**Task details:** If "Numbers" shows up in a line of the material, return that line.

**Dataset entries:**
# # # # #

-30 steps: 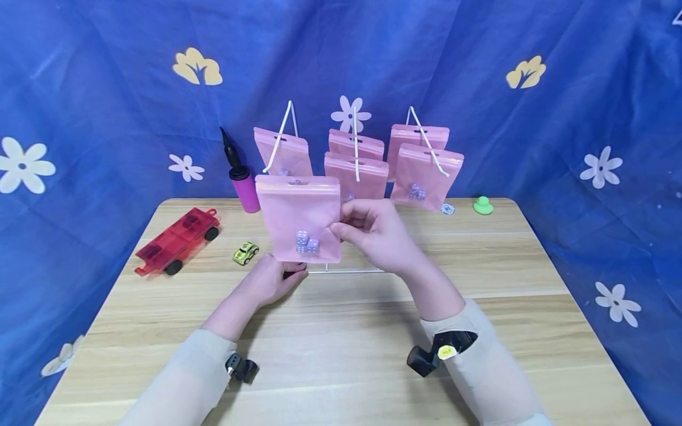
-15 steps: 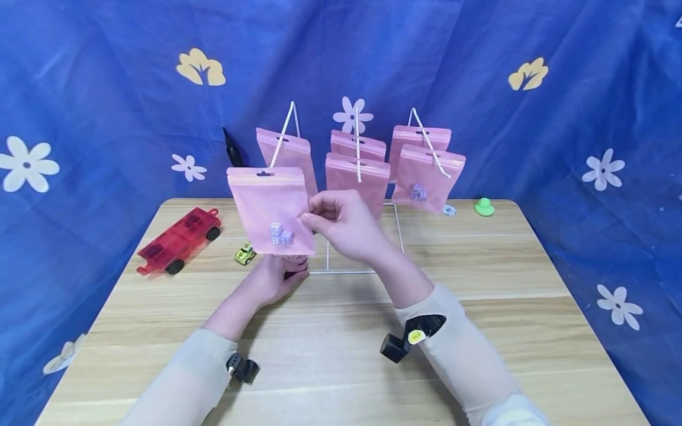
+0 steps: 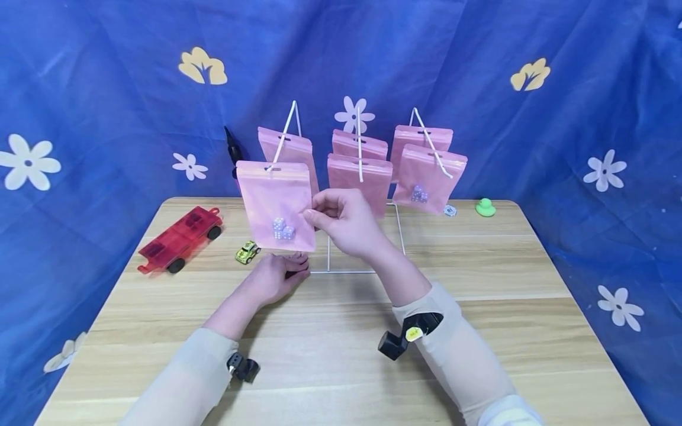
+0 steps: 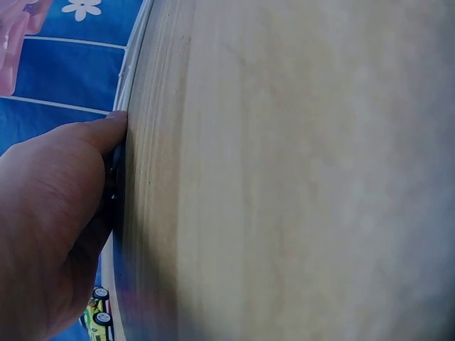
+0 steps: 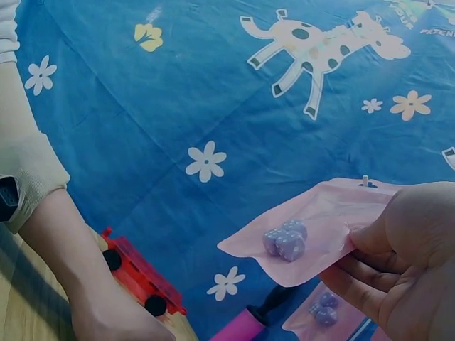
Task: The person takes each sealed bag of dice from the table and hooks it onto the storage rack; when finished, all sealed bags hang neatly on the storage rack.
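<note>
My right hand [image 3: 348, 225] pinches the right edge of a pink zip bag [image 3: 277, 195], its thumb in front. Several pale purple dice [image 5: 286, 240] lie in the bottom of that bag. The tip of the left prong [image 3: 282, 139] of a white wire display rack [image 3: 341, 272] is at the bag's hang hole; in the right wrist view the tip pokes up through it. Low at the rack's front left corner, my left hand [image 4: 57, 192] grips the base wire, thumb on the near side. Its other fingertips are mostly hidden.
More pink bags [image 3: 359, 186] hang on the rack's three prongs. To the left are a red toy trailer [image 3: 181, 239], a small yellow-green toy car [image 3: 247, 252] and a balloon pump [image 5: 242, 327]. A green rubber duck [image 3: 485, 207] and a poker chip [image 3: 450, 210] lie back right.
My right hand has carried the pink bag leftward and slightly up, bringing its hang hole onto the left prong's tip. The left hand has stayed at the rack's base.
</note>
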`<state>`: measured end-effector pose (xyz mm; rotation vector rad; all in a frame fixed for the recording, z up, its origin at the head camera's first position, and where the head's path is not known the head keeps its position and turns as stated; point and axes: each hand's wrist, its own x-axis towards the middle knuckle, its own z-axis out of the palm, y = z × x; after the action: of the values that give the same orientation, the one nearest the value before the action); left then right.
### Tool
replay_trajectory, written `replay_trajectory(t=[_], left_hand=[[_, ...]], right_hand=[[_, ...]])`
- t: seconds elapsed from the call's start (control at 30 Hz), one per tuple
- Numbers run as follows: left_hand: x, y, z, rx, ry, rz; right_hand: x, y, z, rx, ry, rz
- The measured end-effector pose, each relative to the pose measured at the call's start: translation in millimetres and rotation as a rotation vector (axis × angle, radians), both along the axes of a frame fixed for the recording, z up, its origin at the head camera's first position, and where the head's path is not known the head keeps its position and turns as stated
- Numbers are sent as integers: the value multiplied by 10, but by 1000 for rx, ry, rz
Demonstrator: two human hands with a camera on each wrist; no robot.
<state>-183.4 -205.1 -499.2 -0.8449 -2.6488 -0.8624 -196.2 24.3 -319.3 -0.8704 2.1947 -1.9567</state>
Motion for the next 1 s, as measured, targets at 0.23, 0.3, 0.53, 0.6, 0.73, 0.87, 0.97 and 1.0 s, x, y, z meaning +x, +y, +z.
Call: replay_trajectory(t=[0.23, 0.3, 0.53, 0.6, 0.73, 0.87, 0.97, 1.0], left_hand=[[14, 8, 46, -6, -3, -3], [19, 18, 66, -10, -20, -7], [12, 39, 96, -37, -83, 7], [11, 40, 93, -46, -86, 11], [10, 38, 89, -56, -84, 14], [12, 34, 94, -61, -91, 15], [7, 32, 94, -70, -100, 17], [6, 31, 95, -73, -103, 18]], right_hand=[[-51, -11, 4, 24, 6, -6], [-77, -17, -6, 30, -2, -17], [-166, -33, -34, 47, -6, -71], [-194, -41, -48, 48, -2, -82], [-237, -52, -75, 50, 4, -99], [-261, -60, -92, 65, 4, -120], [-274, -66, -111, 75, 11, -134], [-279, -68, -120, 79, 15, -138]])
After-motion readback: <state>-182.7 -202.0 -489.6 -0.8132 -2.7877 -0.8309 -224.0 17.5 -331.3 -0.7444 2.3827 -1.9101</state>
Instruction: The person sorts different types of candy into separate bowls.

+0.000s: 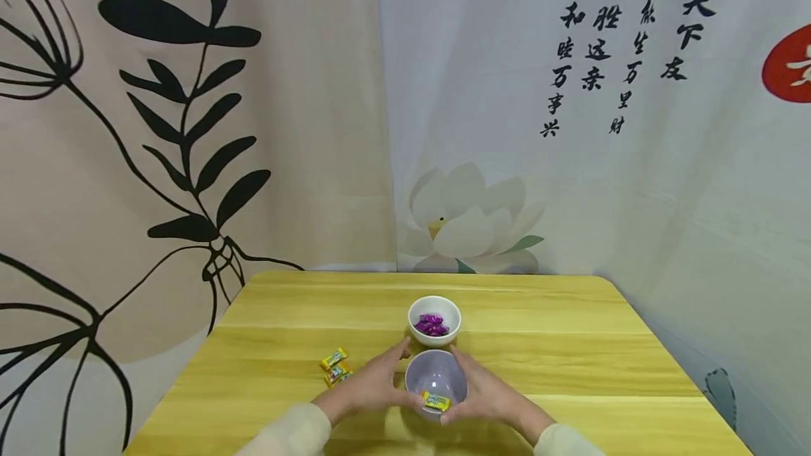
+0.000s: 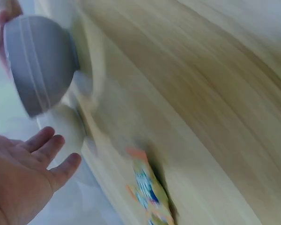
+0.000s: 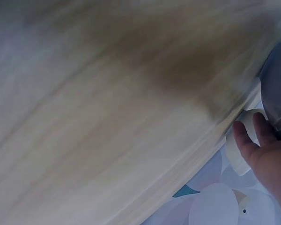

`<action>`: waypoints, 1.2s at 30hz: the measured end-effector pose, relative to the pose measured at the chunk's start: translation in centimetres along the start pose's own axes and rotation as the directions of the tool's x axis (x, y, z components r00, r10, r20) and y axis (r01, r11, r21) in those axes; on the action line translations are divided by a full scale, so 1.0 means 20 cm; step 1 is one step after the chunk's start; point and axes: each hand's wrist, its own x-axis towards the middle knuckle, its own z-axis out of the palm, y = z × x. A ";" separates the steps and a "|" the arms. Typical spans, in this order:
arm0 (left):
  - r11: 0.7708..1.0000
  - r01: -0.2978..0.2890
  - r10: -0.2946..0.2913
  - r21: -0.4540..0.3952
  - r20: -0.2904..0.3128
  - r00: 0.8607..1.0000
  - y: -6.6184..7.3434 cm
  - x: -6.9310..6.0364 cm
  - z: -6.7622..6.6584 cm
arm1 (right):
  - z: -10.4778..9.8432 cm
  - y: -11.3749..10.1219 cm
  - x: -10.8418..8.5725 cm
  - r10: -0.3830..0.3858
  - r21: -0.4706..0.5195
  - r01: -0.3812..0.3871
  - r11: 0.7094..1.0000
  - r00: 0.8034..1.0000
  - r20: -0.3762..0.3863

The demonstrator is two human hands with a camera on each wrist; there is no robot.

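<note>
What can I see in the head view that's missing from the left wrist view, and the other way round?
Only the head view shows the purple wrapped sweets inside the white bowl, the yellow wrapped sweet inside the grey bowl, and black lettering on the backdrop.

Only the left wrist view shows the grey bowl side-on in profile, plus the palm side of the left hand.

Both share the two bowls, the left hand, and yellow packaging lying on the wooden table, though it's blurred in the wrist view.
</note>
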 end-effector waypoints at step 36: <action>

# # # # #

**Result for this exercise:**
- Numbers run as follows: left_hand: x, y, z, rx, ry, rz; right_hand: x, y, z, rx, ry, rz
- Numbers are sent as integers: the value multiplied by 10, but by 1000 for rx, ry, rz

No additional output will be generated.